What the task asks: Each line from the start of the listing below through the line containing "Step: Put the" should be reproduced exactly, with no others.

Given information:
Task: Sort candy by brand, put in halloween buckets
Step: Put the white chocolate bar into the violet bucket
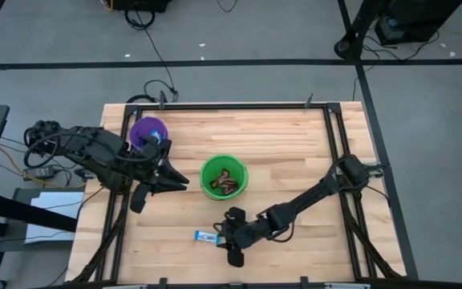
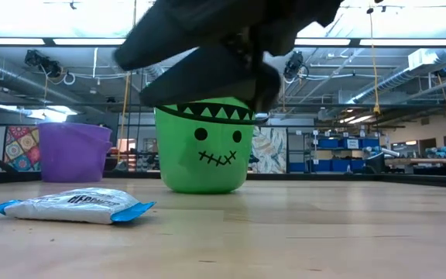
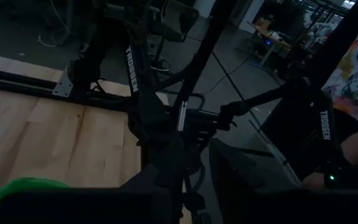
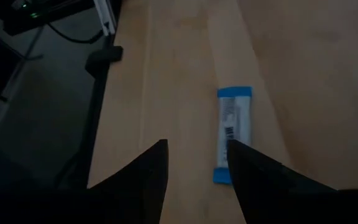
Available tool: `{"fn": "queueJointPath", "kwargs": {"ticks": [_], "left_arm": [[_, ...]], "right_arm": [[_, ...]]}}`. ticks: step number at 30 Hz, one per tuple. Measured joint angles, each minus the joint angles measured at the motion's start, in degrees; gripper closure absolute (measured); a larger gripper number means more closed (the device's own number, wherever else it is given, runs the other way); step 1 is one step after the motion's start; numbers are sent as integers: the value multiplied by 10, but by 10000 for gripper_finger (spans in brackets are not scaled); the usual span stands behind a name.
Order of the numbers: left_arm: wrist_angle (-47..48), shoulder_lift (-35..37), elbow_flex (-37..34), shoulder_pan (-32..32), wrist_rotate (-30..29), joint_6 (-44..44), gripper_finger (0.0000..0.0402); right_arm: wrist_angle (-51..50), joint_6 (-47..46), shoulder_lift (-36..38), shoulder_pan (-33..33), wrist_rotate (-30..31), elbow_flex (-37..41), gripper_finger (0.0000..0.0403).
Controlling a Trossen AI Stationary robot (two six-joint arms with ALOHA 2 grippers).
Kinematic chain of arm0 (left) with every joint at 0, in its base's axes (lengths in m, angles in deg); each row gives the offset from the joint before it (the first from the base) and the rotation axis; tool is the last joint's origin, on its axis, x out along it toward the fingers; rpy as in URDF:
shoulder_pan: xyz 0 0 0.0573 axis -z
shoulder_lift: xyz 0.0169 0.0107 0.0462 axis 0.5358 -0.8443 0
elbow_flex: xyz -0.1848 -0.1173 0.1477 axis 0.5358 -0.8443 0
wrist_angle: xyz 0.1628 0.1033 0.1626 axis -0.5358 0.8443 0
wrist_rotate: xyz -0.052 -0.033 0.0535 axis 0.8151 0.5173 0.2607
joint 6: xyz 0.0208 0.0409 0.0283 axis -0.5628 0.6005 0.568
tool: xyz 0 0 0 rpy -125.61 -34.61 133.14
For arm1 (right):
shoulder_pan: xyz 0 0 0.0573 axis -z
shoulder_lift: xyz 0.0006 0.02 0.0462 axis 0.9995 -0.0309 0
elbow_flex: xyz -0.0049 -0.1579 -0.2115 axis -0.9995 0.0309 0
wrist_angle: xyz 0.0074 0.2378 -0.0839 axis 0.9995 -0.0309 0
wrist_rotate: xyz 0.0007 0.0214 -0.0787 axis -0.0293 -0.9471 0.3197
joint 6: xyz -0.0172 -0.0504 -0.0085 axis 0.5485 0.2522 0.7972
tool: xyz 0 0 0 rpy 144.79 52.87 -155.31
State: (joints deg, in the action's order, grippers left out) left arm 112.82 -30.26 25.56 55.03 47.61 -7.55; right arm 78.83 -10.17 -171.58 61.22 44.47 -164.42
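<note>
One light blue-and-white candy [image 1: 206, 236] lies flat on the wooden table near its front edge; the low view shows this candy [image 2: 72, 205] in front of the buckets. My right gripper [image 1: 228, 237] hovers open just right of it and above the table, slanting down. In the right wrist view the candy [image 4: 235, 130] lies just past my right gripper [image 4: 197, 177], in line with one fingertip. The green bucket [image 1: 224, 177] stands mid-table with dark brown candies [image 1: 227, 185] inside. The purple bucket [image 1: 148, 131] stands at the far left. My left gripper [image 1: 167, 181] waits raised between the buckets, slightly open, with nothing between its fingers.
A dark metal frame [image 1: 331, 144] runs along the table's edges. Bare wood lies right of the green bucket and along the front edge. The room with benches and shelves shows behind the buckets in the low view.
</note>
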Motion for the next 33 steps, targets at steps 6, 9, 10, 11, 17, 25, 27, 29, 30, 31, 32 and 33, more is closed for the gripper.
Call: {"fn": "queueJointPath", "kwargs": {"ticks": [6, 9, 10, 11, 17, 25, 27, 29, 30, 31, 32, 33], "left_arm": [[8, 0, 0, 0, 0, 0, 322], [5, 0, 0, 0, 6, 0, 322], [6, 0, 0, 0, 11, -1, 322], [6, 0, 0, 0, 15, -3, 322], [6, 0, 0, 3, 31, -12, 322], [7, 0, 0, 8, 33, -11, 322], [7, 0, 0, 8, 32, -11, 322], [6, 0, 0, 8, 33, -11, 322], [6, 0, 0, 8, 32, -11, 322], [6, 0, 0, 8, 33, -11, 322], [6, 0, 0, 8, 32, -11, 322], [6, 0, 0, 8, 32, -11, 322]], "right_arm": [[0, 5, -58, 7, -17, -46, 227], [5, 6, -82, 12, -20, -66, 227], [5, 8, -87, 13, -20, -71, 227], [3, 12, -91, 13, -15, -74, 227], [-13, 42, -82, 13, 56, -77, 227], [-57, 65, -81, 8, 62, -77, 227], [-79, 73, -81, 4, 84, -77, 227], [-82, 77, -82, 3, 92, -76, 227], [-80, 77, -82, 3, 90, -76, 227], [-77, 77, -82, 4, 85, -76, 227], [-76, 77, -82, 6, 82, -76, 227], [-77, 77, -82, 6, 80, -76, 227]]}}
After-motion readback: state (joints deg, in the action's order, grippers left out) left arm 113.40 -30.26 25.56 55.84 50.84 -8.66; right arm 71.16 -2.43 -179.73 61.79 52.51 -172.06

Task output:
Task: Sort candy by brand, put in halloween buckets
Step: Put the white chocolate bar into the violet bucket

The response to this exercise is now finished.